Items listed in a dataset:

........

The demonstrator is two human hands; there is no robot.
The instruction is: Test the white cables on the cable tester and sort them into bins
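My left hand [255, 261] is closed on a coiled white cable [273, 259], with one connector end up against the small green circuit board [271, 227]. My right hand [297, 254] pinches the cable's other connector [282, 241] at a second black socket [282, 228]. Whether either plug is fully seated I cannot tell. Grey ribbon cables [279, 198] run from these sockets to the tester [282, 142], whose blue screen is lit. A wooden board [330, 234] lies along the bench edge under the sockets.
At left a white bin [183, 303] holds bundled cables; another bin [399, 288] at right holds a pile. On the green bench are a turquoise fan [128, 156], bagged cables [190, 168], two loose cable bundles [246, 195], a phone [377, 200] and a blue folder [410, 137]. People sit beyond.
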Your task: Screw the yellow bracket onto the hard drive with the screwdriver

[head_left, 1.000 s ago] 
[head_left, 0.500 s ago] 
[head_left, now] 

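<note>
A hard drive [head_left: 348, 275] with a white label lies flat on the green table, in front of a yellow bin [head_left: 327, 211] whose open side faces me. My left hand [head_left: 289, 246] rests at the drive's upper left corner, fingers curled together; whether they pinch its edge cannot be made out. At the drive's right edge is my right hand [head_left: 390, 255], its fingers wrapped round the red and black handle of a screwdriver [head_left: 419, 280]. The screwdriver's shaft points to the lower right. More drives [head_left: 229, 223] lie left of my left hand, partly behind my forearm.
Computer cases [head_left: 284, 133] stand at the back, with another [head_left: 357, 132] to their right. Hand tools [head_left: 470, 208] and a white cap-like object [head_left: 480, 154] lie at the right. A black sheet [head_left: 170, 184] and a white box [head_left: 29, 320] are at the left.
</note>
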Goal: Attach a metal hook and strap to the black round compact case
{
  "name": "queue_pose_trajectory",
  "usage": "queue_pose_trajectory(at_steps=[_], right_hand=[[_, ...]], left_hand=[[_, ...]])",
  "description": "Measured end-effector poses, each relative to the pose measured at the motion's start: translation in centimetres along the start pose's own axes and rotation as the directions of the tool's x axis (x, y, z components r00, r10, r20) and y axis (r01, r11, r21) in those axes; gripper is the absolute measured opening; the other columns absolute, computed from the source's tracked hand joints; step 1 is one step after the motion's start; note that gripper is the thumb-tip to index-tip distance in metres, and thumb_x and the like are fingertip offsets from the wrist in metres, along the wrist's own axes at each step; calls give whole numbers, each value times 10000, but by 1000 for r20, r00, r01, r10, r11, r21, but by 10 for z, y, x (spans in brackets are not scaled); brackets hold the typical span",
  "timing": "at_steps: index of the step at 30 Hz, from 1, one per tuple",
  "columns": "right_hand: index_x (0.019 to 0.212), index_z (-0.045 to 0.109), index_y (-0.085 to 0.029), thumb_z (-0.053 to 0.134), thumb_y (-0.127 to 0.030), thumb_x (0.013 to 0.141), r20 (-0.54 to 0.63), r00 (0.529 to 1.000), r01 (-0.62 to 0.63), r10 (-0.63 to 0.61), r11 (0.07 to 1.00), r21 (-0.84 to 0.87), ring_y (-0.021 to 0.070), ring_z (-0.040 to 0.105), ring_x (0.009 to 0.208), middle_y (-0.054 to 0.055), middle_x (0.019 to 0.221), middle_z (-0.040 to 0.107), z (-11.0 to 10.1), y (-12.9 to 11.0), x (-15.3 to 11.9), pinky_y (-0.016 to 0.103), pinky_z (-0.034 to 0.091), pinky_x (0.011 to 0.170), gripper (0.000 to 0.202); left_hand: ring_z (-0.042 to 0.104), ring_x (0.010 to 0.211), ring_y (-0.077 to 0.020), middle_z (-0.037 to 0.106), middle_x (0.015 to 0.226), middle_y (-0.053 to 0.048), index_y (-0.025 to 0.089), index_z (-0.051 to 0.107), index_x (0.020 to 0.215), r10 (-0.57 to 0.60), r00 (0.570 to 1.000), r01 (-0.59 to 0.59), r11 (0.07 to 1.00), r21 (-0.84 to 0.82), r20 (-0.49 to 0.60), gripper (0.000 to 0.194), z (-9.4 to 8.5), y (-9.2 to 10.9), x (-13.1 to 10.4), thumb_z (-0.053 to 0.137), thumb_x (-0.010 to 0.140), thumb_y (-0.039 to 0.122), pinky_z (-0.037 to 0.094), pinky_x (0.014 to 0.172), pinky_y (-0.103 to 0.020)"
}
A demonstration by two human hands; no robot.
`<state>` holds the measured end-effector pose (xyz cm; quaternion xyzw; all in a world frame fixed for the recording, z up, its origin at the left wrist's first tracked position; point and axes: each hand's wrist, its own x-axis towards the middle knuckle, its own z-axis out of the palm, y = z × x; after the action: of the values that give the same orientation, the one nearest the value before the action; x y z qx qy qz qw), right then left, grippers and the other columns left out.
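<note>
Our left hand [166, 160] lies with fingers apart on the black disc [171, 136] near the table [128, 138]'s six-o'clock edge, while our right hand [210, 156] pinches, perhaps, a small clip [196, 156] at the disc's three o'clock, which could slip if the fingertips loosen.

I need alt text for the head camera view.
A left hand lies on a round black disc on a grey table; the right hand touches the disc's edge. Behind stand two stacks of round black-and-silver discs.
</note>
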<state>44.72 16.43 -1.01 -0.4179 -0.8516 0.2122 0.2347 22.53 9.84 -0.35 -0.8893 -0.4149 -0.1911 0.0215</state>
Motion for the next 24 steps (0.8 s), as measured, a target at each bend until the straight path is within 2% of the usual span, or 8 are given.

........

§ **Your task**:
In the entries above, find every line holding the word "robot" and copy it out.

§ **Output below**:
The demonstrator is two human hands; there is no robot.
A demonstration by two human hands; no robot.

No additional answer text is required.